**WHAT YOU HAVE TO DO:** Apart from the pictures, print the data below exactly as given.

***** COLLECTED DATA

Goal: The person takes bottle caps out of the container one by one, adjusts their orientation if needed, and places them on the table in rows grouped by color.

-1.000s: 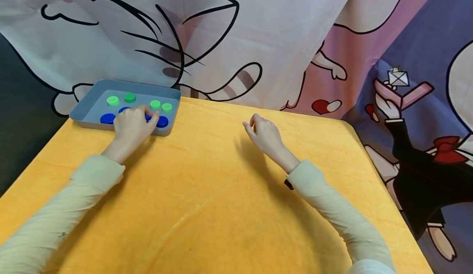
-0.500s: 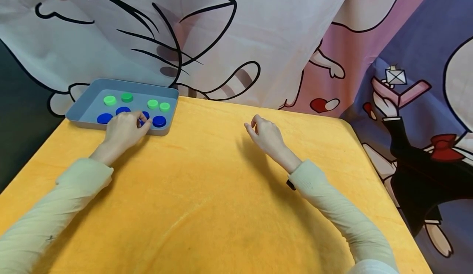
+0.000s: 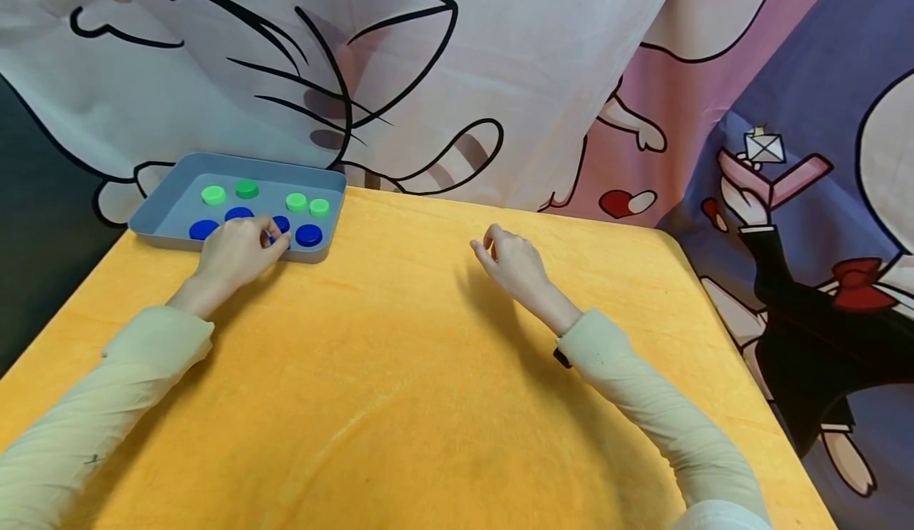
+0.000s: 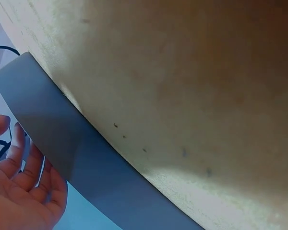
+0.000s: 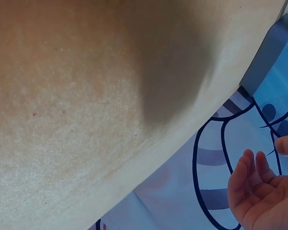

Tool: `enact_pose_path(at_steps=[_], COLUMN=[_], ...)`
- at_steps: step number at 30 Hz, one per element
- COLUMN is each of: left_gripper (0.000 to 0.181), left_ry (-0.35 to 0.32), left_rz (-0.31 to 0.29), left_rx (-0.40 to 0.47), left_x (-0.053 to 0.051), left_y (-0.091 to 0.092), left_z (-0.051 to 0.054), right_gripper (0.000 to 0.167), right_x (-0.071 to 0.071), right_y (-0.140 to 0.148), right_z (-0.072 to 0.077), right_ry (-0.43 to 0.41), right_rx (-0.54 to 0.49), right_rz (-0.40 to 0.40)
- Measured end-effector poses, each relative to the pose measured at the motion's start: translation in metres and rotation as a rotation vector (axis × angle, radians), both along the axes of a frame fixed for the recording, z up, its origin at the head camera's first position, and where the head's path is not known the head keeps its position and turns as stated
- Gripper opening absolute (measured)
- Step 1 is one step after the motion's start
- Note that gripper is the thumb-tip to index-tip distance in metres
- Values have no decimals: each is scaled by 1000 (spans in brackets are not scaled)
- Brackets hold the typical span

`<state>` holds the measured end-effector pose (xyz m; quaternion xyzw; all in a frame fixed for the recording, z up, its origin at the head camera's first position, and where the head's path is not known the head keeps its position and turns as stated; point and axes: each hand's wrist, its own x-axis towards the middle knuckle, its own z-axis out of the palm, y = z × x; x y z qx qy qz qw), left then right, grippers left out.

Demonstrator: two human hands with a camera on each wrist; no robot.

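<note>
A shallow grey-blue tray (image 3: 160, 201) at the table's back left holds green and dark blue discs. My left hand (image 3: 232, 254) reaches over its near rim, and its thumb and index finger pinch a blue disc (image 3: 288, 245), mostly hidden by the fingers. Just beyond the fingertips lies a small blue disc (image 3: 281, 224); a larger blue disc (image 3: 309, 235) sits to their right. In the left wrist view the left hand (image 4: 26, 187) shows partly behind the tray wall (image 4: 67, 124). My right hand (image 3: 516, 264) hovers over the table, fingers loosely curled, holding nothing.
Several green discs, among them a light green disc (image 3: 213, 195), lie towards the tray's back. A yellow table surface (image 3: 400, 371) spreads in front of the tray and under the right hand. Behind the table hangs a printed cloth (image 3: 557, 62) with cartoon figures.
My left hand has shifted slightly left and towards me, uncovering the small blue disc beyond its fingertips. The view has turned a little. The right hand has stayed nearly still.
</note>
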<state>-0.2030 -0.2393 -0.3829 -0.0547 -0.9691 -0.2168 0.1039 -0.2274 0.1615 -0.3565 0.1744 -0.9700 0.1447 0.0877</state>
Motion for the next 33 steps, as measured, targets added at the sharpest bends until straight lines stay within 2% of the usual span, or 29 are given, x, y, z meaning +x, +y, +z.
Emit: enact_pose_path(at_steps=[9, 20, 28, 33], left_gripper=[25, 42, 24, 17], left_ry=[-16, -30, -51, -28], left_rz=[-60, -101, -161, -189], left_rx=[-9, -51, -89, -109], left_x=[-1, -1, -3, -4], left_y=[-3, -7, -8, -6], left_z=[-2, -3, -3, -3], right_gripper=[37, 42, 40, 39], right_x=[1, 1, 0, 0], right_y=[3, 4, 5, 6], right_z=[-3, -4, -6, -7], right_ry=[-17, -22, -20, -18], right_rx=[11, 17, 20, 17], right_rz=[-8, -18, -22, -22])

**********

**RESPONSE AREA:**
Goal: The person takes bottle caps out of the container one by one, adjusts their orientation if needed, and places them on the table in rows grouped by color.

-1.000s: 
-0.500s: 
+0.000s: 
+0.000s: 
+0.000s: 

Tool: `enact_pose_path(at_steps=[_], COLUMN=[_], ...)`
- at_steps: step number at 30 Hz, one per element
- COLUMN is each of: left_gripper (0.000 to 0.181), left_ry (-0.35 to 0.32), left_rz (-0.31 to 0.29), left_rx (-0.40 to 0.47), left_x (-0.053 to 0.051), left_y (-0.091 to 0.092), left_z (-0.051 to 0.054), right_gripper (0.000 to 0.167), right_x (-0.071 to 0.071), right_y (-0.140 to 0.148), right_z (-0.072 to 0.077), right_ry (-0.43 to 0.41), right_rx (-0.54 to 0.49), right_rz (-0.40 to 0.40)
- Measured end-effector poses, each relative to the pose measured at the motion's start: translation in metres and rotation as a rotation vector (axis × angle, radians), both along the axes of a frame fixed for the recording, z up, its origin at the head camera's first position, and where the head's path is not known the head keeps its position and turns as stated
- Gripper opening absolute (measured)
- Step 1 is one step after the motion's start
- Note that gripper is the thumb-tip to index-tip distance in metres
- Values have no decimals: each is scaled by 1000 (spans in brackets are not scaled)
- Brackets hold the typical span

`<state>` holds the measured end-effector pose (xyz m; quaternion xyzw; all in a frame fixed for the recording, z up, its origin at the head camera's first position, and where the head's path is not known the head keeps its position and turns as stated; point and axes: each hand's wrist, its own x-axis towards the middle knuckle, its own z-axis out of the palm, y = z × x; x y z qx qy qz qw), left then right, grippers left out.

Demonstrator: two human hands with a camera on each wrist; no robot.

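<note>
A shallow grey-blue tray (image 3: 160, 201) at the table's back left holds green and dark blue discs. My left hand (image 3: 232, 254) reaches over its near rim, and its thumb and index finger pinch a blue disc (image 3: 288, 245), mostly hidden by the fingers. Just beyond the fingertips lies a small blue disc (image 3: 281, 224); a larger blue disc (image 3: 309, 235) sits to their right. In the left wrist view the left hand (image 4: 26, 187) shows partly behind the tray wall (image 4: 67, 124). My right hand (image 3: 516, 264) hovers over the table, fingers loosely curled, holding nothing.
Several green discs, among them a light green disc (image 3: 213, 195), lie towards the tray's back. A yellow table surface (image 3: 400, 371) spreads in front of the tray and under the right hand. Behind the table hangs a printed cloth (image 3: 557, 62) with cartoon figures.
My left hand has shifted slightly left and towards me, uncovering the small blue disc beyond its fingertips. The view has turned a little. The right hand has stayed nearly still.
</note>
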<state>-0.2030 -0.2393 -0.3829 -0.0547 -0.9691 -0.2168 0.1039 -0.2274 0.1615 -0.3565 0.1744 -0.9700 0.1447 0.0877</state>
Motion for the next 33 steps, as measured, targets added at the sharpest bends until straight lines stay within 2% of the usual span, or 29 are given, x, y, z meaning +x, +y, +z.
Emit: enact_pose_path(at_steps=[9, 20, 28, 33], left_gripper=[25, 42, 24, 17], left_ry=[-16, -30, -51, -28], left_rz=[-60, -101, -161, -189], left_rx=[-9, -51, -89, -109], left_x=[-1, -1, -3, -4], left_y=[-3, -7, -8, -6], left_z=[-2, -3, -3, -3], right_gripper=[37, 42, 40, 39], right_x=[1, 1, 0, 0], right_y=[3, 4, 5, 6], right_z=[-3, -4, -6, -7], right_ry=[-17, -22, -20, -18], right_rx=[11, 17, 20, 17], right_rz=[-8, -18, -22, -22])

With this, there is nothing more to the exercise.